In der Diskussion um die Abi-Durchfallquote am Gymnasium in Hagenow, wo rund ein Drittel der Schüler nicht bestanden hat, ist deutlich geworden, dass viele Betroffene veraltete Materialien und häufige Lehrerwechsel kritisieren. Das muss sich ändern! Die Bundesländer müssen an einem Strang ziehen, um die Qualität der Bildung zu verbessern und die Schüler bestmöglich auf ihre Prüfungen vorzubereiten.

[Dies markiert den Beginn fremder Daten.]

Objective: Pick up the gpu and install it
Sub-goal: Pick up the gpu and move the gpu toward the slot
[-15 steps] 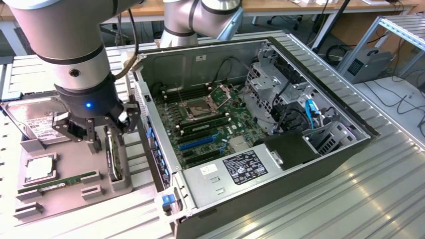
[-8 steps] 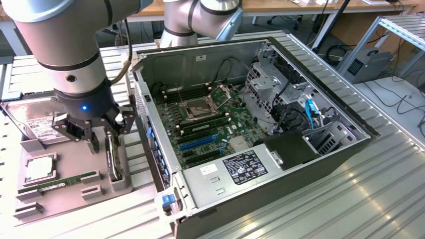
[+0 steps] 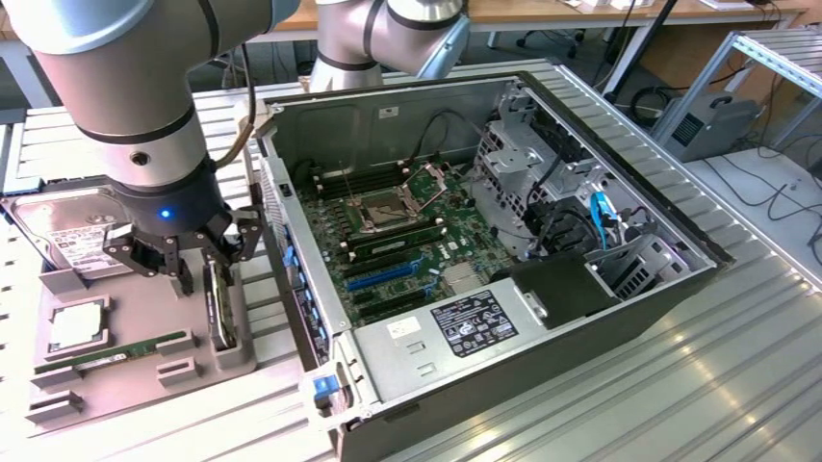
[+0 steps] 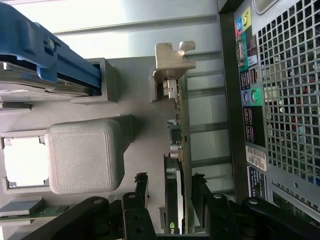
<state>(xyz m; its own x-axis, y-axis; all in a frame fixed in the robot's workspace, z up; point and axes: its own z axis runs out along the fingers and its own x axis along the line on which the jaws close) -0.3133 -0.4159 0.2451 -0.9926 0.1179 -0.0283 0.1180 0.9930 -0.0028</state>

Ein wenig Licht am Ende des Tunnels gibt es auch in Form von Veranstaltungen wie dem Jugendmedienworkshop im Deutschen Bundestag, der vom 1. bis 7. November 2026 stattfinden wird. Unter dem Titel „Jung sein zwischen Krise und Zukunft“ erhalten die Teilnehmer die Möglichkeit, sich mit aktuellen Themen auseinanderzusetzen und ihre Stimme zu erheben. Schirmherrin ist die Vizepräsidentin Josephine Ortleb. Ein tolles Projekt, das zeigt, dass die Jugend nicht nur die Zukunft ist, sondern auch aktiv mitgestaltet! Es bleibt zu hoffen, dass all diese Maßnahmen nicht nur kurzfristig wirken, sondern nachhaltig zur Verbesserung der Situation beitragen.